O poder só emana do povo se ele votar como Bolsonaro quer
A Constituição é reescrita por um candidato em desespero
atualizado
Compartilhar notícia
Em jantar, ontem, com cerca de 300 produtores rurais, empresários do agronegócio, parlamentares ruralistas e o governador do Paraná Ratinho Júnior (PSD) em uma churrascaria de São José dos Pinhais, na Região Metropolitana de Curitiba, Bolsonaro sentiu-se à vontade para reescrever a Constituição.
No parágrafo único do artigo 1º, a Constituição promulgada em 1988 proclama: “Todo o poder emana do povo, que o exerce por meio de representantes eleitos ou diretamente, nos termos desta Constituição.” A certa altura do seu discurso belicoso, onde fez pesadas críticas a Lula e ao PT, Bolsonaro afirmou:
“Dizem que o poder emana do povo. Não é verdade, a não ser que o povo escolha bem seus representantes. É a luta do bem contra o mal”.
A Constituição não estabelece quando o povo escolhe bem ou mal seus representantes. O povo pode escolher quem quiser para representá-lo. É assim onde há democracia. Mesmo no Brasil da ditadura militar de 64, também era assim, apesar das restrições e dos artifícios usados por ela para cercear a vontade popular.

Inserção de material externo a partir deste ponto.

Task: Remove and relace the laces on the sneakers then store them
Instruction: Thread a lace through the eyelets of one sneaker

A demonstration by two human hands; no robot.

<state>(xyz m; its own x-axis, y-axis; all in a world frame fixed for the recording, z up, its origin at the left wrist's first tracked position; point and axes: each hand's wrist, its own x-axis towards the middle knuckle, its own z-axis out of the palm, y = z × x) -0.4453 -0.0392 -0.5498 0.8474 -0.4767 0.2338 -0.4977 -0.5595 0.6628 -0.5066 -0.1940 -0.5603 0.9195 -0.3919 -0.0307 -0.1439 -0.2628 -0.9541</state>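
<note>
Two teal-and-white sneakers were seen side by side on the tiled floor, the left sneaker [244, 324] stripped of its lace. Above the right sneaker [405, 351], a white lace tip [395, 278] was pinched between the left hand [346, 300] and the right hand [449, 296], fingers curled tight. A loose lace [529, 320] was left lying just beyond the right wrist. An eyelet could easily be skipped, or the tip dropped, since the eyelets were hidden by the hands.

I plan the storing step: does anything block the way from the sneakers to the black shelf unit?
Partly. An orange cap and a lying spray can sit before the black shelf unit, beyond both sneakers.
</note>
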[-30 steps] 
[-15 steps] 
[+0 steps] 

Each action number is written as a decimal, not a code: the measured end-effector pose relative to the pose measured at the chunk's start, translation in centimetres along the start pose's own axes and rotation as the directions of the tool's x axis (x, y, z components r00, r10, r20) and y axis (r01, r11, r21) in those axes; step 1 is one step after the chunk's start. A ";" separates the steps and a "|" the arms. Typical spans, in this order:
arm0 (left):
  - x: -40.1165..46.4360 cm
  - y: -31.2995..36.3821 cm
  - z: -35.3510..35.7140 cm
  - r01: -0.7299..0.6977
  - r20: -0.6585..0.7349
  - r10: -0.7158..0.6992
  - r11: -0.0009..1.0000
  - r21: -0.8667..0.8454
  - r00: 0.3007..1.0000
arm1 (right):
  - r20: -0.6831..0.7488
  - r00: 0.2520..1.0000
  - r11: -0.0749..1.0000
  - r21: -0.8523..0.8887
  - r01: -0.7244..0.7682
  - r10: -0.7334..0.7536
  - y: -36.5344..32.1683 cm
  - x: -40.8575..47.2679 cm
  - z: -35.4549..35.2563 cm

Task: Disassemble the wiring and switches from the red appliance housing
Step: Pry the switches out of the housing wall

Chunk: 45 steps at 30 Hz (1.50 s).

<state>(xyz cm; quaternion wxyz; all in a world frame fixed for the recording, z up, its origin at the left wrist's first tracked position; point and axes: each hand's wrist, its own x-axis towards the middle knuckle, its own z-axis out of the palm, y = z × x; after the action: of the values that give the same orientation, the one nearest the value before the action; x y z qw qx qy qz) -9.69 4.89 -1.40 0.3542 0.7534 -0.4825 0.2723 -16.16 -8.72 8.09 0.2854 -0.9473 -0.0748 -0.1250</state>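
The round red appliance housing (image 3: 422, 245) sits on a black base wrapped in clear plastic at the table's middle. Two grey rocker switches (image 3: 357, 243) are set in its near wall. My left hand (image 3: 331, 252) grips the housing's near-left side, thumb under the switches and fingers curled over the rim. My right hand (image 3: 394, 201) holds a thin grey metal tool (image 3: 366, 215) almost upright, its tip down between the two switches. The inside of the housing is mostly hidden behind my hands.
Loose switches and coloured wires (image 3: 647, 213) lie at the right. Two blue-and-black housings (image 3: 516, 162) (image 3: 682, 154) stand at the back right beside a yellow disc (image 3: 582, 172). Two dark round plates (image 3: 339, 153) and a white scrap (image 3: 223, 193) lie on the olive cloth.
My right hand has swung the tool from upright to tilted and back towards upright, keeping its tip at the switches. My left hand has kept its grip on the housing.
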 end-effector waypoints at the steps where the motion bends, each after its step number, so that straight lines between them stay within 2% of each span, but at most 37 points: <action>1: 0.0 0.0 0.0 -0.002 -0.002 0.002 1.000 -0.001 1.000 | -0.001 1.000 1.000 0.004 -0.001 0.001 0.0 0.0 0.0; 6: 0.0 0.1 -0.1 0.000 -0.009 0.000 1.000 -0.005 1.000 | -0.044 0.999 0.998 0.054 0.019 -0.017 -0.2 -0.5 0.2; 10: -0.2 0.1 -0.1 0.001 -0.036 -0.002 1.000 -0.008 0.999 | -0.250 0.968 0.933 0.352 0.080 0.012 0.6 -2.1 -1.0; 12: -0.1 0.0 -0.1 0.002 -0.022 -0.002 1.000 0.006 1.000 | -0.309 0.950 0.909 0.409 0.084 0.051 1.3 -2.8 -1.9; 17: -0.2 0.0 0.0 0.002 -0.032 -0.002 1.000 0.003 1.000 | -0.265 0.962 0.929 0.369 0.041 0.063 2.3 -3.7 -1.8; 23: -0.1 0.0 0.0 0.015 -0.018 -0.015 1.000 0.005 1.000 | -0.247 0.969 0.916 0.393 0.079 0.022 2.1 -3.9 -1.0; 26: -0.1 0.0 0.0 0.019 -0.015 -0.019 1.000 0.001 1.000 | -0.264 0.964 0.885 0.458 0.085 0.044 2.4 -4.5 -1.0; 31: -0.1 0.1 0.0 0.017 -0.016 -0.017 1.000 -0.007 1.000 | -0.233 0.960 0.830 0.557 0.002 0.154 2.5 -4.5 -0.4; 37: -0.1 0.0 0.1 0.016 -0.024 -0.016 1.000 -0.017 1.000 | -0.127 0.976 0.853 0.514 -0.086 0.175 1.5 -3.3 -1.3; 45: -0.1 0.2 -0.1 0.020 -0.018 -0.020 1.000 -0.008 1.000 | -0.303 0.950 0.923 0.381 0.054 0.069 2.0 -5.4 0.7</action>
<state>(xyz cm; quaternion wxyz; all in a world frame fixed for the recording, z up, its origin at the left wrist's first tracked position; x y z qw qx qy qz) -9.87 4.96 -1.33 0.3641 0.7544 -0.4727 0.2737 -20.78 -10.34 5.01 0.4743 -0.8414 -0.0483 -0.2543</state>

A “luta do bem contra o mal” é uma questão de opinião. Bolsonaro acha-se do bem, e seus adversários do mal. Do mal é ele, devolvem os adversários. Em 2002, Bolsonaro votou em Lula para presidente, e depois foi procurá-lo querendo indicar o ministro da Defesa. Bolsonaro defende a ditadura e a tortura. É do bem?
O jantar era um evento fechado à imprensa. Mas o jornal O Estado de S. Paulo obteve o áudio com a fala de Bolsonaro que, a pretexto de denunciar um golpe em preparação, de fato advoga um golpe em contrário. Entre ministros que o aconselham a não radicalizar o discurso e outros a fazê-lo, é a esses que ele dá ouvidos:
“Sabemos o quanto está ameaçada a nossa liberdade, a liberdade de se expressar. Temos assistido com preocupação certas decisões que não condizem com o estado democrático de direito. Ninguém aqui quer dar golpe. Nós não podemos aceitar um golpe. […] Podem ter certeza que juramos dar a vida pela nossa liberdade”.
Na semana passada, uma operação da Polícia Federal, autorizada pelo ministro do Supremo Tribunal Federal, Alexandre de Moraes, teve como alvo oito empresários simpatizantes de Bolsonaro. Um deles disse que prefere um golpe à volta do PT. Moraes determinou a quebra de sigilo e bloqueio das contas deles.
Sem citar diretamente Moraes, Bolsonaro disse que a “população hoje sabe o que é STF”, acrescentando: “Não estamos aqui para ofender qualquer um dos Poderes, mas sabemos da verdade, do que alguns querem, do que alguns pretendem mudar no Brasil”. É o morde e assopra, com medo de retaliações da justiça.
“Nós sabemos o que está em jogo em outubro, acima de tudo é a nossa liberdade. Se vocês começarem a empobrecer, mas continuarem com liberdade, vocês recuperarão o que perderam, mas se perderem liberdade, perderão tudo, inclusive a dignidade, a família, a propriedade privada, o direito de ir e vir”.
Daqui a cinco dias fará quatro anos da facada que ele levou em Juiz de Fora. Bolsonaro voltou a tentar proveito político do episódio: “Quando eles veem que não podem nos derrotar no voto ou de outra forma, vão para a eliminação do próximo”. Citou a morte em 1998 do deputado Luiz Eduardo Magalhães (PFL-BA).
Além de reescrever a Constituição, Bolsonaro reescreveu a história. Ex-presidente da Câmara, Luiz Eduardo, filho do cacique baiano Antonio Carlos Magalhães e seu herdeiro político, caminhava no Plano Piloto de Brasília quando morreu de infarto fulminante aos 43 anos de idade. A causa de sua morte jamais foi contestada.
Em três inquéritos, a Polícia Federal concluiu que Adélio Bispo, autor da facada em Bolsonaro, agiu sozinho. Peritos judiciais atestaram depois de examiná-lo que Adélio é um desequilibrado mental. Ele ficará detido no Presídio de Campo Grande, no Mato Grosso do Sul, até setembro de 2025.